*** Opening Given information ***
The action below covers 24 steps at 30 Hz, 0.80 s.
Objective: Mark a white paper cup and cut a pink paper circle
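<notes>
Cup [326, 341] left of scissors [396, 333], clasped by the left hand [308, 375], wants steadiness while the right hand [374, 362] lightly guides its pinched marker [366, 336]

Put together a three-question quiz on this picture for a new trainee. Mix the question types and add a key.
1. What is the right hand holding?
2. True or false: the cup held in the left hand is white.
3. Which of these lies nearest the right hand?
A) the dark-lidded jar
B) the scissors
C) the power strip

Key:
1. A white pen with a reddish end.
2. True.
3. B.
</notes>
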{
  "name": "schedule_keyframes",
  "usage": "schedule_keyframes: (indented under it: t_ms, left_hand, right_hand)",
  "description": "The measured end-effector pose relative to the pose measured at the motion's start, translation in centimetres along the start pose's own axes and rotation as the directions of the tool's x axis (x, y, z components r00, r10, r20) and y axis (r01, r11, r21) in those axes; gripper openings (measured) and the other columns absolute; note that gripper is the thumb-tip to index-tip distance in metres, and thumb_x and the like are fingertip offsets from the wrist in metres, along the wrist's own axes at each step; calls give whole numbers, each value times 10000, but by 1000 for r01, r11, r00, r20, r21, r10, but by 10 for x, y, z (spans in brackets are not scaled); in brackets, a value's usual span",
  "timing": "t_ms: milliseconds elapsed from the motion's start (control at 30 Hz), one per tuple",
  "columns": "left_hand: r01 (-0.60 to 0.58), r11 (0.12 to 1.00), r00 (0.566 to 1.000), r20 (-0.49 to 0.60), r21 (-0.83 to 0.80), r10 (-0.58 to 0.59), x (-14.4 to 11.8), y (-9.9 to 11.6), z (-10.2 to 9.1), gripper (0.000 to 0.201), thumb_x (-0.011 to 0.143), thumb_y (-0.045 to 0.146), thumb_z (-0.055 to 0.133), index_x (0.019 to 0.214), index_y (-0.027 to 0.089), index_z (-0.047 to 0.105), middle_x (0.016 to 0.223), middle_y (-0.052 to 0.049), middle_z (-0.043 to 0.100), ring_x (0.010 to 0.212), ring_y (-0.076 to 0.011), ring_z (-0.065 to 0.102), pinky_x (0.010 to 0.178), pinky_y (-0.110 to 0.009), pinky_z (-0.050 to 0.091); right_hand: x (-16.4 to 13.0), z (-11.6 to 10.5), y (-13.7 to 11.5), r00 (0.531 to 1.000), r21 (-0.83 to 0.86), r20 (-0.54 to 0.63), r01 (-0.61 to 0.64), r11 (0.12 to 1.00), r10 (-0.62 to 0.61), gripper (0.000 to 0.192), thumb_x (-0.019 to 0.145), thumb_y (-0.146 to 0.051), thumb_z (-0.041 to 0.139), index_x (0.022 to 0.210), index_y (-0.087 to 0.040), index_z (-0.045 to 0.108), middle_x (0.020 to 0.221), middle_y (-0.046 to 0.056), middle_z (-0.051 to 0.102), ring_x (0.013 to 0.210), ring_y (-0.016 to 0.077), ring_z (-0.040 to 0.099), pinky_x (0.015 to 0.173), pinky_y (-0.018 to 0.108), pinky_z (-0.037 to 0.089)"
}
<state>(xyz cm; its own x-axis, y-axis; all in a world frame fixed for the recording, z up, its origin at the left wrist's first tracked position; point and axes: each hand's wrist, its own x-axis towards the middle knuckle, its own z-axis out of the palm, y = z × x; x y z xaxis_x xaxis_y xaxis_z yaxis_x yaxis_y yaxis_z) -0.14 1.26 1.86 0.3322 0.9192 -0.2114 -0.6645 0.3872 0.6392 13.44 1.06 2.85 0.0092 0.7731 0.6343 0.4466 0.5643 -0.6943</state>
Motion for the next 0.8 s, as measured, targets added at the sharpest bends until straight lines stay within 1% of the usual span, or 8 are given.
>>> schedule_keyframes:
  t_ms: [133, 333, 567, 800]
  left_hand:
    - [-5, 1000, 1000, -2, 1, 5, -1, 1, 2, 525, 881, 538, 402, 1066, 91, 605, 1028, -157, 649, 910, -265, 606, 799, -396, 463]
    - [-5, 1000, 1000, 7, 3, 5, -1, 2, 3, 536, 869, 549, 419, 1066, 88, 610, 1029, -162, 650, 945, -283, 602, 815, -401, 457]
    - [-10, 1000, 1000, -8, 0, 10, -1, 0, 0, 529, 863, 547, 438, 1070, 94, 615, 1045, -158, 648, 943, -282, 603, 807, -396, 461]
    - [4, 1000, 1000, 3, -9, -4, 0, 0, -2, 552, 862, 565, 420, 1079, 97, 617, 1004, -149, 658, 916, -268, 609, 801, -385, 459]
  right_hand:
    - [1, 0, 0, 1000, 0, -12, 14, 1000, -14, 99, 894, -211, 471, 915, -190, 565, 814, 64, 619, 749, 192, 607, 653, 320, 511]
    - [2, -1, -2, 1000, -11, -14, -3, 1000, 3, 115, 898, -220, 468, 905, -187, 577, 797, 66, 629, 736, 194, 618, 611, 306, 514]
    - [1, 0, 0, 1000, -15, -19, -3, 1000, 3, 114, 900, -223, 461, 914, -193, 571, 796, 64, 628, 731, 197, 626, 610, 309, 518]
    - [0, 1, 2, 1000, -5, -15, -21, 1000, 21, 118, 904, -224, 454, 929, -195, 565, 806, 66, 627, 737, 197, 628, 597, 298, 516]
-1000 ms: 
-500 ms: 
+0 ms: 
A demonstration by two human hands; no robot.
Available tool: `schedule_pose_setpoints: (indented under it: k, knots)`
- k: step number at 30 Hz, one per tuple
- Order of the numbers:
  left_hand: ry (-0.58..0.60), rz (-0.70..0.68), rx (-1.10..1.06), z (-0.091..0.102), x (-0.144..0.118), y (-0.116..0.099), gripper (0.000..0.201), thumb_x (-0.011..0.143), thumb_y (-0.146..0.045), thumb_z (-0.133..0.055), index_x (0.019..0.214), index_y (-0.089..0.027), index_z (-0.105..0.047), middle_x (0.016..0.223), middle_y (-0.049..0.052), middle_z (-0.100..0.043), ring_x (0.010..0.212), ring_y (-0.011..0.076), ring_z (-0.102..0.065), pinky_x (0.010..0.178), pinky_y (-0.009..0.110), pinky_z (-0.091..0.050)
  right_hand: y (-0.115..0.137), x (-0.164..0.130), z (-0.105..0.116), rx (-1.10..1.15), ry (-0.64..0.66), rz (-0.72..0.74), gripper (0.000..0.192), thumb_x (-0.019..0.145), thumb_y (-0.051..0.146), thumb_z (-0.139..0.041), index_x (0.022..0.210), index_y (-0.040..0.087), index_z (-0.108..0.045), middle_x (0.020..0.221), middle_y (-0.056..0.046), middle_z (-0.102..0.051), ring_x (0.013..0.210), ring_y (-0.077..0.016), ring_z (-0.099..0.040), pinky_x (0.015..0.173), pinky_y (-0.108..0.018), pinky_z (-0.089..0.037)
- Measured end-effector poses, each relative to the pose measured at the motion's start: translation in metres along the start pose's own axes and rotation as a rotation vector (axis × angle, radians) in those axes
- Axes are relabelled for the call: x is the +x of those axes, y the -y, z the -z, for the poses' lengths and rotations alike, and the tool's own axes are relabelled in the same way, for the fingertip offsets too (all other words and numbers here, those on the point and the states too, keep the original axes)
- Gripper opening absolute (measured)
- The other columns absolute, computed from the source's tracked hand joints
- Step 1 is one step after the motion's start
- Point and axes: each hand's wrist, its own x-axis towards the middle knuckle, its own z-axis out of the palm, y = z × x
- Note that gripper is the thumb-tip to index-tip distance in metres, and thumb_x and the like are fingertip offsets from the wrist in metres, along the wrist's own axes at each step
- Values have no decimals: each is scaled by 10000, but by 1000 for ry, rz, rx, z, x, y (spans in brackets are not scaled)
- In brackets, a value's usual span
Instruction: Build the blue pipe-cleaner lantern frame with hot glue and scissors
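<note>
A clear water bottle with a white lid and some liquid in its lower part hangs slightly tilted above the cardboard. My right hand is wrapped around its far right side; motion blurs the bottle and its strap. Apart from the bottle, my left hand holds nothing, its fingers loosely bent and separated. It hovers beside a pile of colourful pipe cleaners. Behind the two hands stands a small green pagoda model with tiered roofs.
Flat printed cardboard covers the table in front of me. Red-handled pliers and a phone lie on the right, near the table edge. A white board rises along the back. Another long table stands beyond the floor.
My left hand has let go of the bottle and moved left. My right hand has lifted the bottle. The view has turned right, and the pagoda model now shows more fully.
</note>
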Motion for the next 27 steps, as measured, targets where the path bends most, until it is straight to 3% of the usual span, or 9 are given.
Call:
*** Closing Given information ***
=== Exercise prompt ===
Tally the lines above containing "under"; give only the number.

=== Exercise output ===
2